*PROBLEM TO WORK ON:* Given the records below, would you repeat exactly the lines that begin at the one containing "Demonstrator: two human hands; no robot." and end at the one containing "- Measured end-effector", inclusive?

*AVAILABLE DATA:*
· · ·
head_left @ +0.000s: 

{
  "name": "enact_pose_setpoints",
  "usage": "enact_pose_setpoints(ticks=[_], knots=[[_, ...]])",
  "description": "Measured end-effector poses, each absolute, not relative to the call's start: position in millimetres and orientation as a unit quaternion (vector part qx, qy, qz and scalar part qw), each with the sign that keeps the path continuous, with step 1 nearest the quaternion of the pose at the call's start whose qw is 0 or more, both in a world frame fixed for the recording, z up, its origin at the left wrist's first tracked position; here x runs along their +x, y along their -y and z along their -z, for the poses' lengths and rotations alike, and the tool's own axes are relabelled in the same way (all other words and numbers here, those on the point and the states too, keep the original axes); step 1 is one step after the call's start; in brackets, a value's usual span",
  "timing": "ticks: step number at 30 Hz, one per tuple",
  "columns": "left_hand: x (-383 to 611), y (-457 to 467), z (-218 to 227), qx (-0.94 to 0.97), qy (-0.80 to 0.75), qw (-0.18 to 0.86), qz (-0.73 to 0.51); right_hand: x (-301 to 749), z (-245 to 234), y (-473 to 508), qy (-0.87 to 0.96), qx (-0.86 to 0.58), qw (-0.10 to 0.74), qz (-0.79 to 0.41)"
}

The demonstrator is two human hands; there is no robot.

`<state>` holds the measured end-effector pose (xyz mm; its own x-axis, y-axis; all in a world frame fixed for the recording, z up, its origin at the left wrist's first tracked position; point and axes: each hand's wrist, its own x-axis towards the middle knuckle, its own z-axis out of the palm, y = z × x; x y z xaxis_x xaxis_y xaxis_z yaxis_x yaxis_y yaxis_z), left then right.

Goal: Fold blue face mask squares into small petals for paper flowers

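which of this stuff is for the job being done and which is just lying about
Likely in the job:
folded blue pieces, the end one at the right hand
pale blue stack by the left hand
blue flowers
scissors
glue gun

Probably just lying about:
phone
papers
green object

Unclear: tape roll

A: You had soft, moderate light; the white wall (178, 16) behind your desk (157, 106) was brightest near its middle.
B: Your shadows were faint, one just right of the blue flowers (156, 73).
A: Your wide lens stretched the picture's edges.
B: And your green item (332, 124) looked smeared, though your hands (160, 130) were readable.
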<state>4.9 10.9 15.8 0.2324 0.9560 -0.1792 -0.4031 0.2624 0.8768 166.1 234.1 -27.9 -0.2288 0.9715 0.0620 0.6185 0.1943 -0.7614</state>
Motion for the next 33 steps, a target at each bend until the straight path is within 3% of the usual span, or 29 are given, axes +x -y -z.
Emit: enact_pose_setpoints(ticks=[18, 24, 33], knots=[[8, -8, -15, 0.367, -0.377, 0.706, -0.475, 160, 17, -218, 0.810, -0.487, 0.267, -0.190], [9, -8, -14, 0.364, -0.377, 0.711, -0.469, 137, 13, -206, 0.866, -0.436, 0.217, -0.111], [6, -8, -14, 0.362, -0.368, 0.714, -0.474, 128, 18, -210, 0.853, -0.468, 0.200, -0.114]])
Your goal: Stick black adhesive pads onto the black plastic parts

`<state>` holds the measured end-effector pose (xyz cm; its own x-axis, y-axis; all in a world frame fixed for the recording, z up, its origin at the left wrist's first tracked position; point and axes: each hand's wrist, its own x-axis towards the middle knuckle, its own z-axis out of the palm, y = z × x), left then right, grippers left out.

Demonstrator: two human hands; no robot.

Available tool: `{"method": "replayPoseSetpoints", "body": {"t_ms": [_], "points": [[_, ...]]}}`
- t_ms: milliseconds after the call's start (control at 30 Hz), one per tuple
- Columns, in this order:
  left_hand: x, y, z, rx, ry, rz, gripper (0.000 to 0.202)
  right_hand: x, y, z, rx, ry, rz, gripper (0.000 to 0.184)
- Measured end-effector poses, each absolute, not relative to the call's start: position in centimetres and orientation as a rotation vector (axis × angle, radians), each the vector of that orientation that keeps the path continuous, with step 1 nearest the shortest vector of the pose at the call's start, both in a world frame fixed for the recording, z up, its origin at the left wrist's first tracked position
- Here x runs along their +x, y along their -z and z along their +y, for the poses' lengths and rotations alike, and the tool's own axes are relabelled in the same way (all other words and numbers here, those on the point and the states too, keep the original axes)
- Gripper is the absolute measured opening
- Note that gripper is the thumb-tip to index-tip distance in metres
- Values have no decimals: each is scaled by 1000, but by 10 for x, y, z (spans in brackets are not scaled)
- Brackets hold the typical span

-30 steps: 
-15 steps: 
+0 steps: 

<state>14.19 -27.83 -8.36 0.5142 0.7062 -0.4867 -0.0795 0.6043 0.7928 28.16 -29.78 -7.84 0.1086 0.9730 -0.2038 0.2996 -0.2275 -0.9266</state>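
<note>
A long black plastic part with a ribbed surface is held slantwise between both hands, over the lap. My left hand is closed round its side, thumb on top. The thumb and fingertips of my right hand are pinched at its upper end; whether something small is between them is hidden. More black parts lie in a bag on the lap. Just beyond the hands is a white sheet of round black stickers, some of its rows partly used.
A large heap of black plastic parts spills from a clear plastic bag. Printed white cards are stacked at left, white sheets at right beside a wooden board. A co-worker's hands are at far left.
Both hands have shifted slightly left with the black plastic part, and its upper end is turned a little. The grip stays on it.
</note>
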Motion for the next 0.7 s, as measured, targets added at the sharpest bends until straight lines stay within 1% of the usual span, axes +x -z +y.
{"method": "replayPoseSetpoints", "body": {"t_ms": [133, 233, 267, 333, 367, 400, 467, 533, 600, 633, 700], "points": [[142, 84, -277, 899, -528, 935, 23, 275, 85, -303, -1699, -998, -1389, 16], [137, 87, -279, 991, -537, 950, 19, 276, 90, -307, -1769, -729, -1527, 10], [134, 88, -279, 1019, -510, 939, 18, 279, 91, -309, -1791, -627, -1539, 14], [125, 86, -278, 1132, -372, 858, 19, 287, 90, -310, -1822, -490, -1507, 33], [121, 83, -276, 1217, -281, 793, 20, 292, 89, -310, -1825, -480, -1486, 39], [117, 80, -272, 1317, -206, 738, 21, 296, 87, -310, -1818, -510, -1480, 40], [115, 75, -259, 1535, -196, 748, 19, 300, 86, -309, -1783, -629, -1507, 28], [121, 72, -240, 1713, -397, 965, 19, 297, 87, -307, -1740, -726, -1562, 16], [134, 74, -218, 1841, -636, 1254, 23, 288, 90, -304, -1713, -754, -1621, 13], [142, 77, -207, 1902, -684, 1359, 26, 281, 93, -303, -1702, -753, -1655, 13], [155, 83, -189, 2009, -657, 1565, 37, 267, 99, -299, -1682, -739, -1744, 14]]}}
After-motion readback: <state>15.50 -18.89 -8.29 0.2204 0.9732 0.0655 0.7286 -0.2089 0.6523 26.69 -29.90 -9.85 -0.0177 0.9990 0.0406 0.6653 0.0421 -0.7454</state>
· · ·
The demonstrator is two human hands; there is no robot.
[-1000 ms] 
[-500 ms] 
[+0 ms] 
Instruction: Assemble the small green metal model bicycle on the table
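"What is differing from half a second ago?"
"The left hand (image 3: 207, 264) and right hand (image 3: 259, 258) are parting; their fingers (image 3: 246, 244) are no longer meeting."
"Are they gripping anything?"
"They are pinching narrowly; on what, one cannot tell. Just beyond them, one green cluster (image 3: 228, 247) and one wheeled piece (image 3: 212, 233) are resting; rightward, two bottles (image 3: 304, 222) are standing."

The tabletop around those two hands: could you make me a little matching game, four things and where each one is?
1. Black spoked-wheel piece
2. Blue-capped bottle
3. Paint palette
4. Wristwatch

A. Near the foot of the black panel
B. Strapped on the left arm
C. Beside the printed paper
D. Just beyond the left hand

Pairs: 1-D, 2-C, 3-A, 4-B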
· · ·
*ANSWER BOX:*
Demonstrator: two human hands; no robot.

Available tool: `{"method": "replayPoseSetpoints", "body": {"t_ms": [_], "points": [[_, ...]]}}`
- t_ms: milliseconds after the call's start (control at 30 Hz), one per tuple
- Columns, in this order:
  left_hand: x, y, z, rx, ry, rz, gripper (0.000 to 0.202)
  right_hand: x, y, z, rx, ry, rz, gripper (0.000 to 0.184)
- Measured end-effector poses, each absolute, not relative to the call's start: position in centimetres and orientation as a rotation vector (axis × angle, radians), each the vector of that orientation that keeps the path continuous, with step 1 nearest the shortest vector of the pose at the call's start, both in a world frame fixed for the recording, z up, its origin at the left wrist's first tracked position

Nothing else is required to complete the exercise.